Above in Figure 4, we can see an example of a mongrel tone which contains 50% of each of the two original tones. The morph was created using the Mongrel package. It must be remembered however, that what can be seen as alterations are not always the most perceptually identifiable changes, so to ensure that the morph is in fact approaching a compromise between the two parent tones, a sample test on listeners .is more appropriate. To carry out the tests, a number of morphs were achieved using several different orchestral instrument samples. Among those used were oboe, clarinet, violin, saxophone, piano, French horn, trombone, tuba and in the case of a composition - Requiem Introit - a child's voice and an organ were also used. Three different sets of listener tests were done using the resulting morphed samples.
Firstly, listeners were invited to listen to 32 morphed sounds and suggest the name of the two sounds morphed together and the percentage of each instrument's timbre in the new sound. Secondly, listeners were asked to listen to twelve sounds, this time with the names of the instruments given. What was required from the listener was to suggest, as accurately as possible, the percentage of each instrument in the pairing. Thirdly, listeners were let listen to 4 morphed sounds, each containing three instruments. Two of the instruments from each triple had first been morphed together evenly, and then morphed a certain amount with the third sound. Listeners were asked to try and identify the three sounds, and the groupings.
The results of these tests lead to several conclusions. Out of all the instruments used in the testing, the violin and piano were the most widely recognised. This was due to the strength of some of their characteristics, for example the onset of the piano tones was stronger than the strength of any other onset in the sample group. Even when the instrument was nearly totally suppressed with its morphing partner, it was still ever so slightly identifiable due to the strong imbalance in onset. A good example of this would be the morph of piano and oboe, where the oboe at 90% of the maximum representation in the paring, could still not suppress the onset of the piano, due in no small way to its own feeble onset.
Listeners had difficulty identifying the instrument when the saxophone and trombone were morphed together. When the non-musically trained listeners are isolated, it is noted that they had a lower recognition level for most of the instruments when they were morphed together, this holding true for the 'easier' instruments such as piano and violin as well. The most interesting morph from the orchestral instruments, has to be the morph of clarinet and oboe, which at a certain level generates a timbre that is almost inseparable to that produced by a saxophone.
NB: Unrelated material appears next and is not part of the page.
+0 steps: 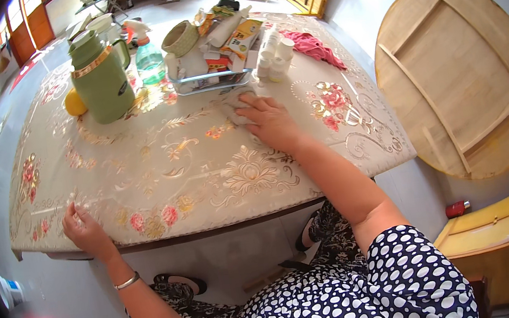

Future work on automatic feature identification should involve further correlations of listener test results with the methods employed in the morphing process. This will continue to ensure that 'perceptively' optimal methods are being sought and hopefully result in significant advances in the quest for the optimal hybrid sound.
5 References
[1] Holloway B., Tellman E., Haken L. (1995). Timbre Morphing of Sounds with Unequal Numbers of Features. Journal of the Audio Engineering Society, 43 (09), 678-689 (September 1995).
[2] Slaney M., Covell M., Lassiter B. (1996). Automatic Audio Morphing. Proc. ICASSP . (IEEE.Atlanta, GA, May 7-10, 1996).
[3] Walker B., Fitz K. (1996). Lemur . (University of Illinois, Urbana, IL 61801, USA).
[4] Stumpf C. (1926). Die Spracblante . Berlin and New York: Springer-Verlang.
[5] Furlong D.J., Hope C.J. (1997). Time-Frequency Distributions for Timbre Morphing: The Wigner Distribution versus the STFT. Proc. SBCMIV (Brasilia, Brasil, August 1997).
[6] Furlong C.J., Hope C.J. (1998). Endemic Problems in Timbre Morphing Processes: Causes and Cures. Proc. Irish Signals and Systems Conference 98, 10-16 (DIT, Dublin, Ireland, June 1998).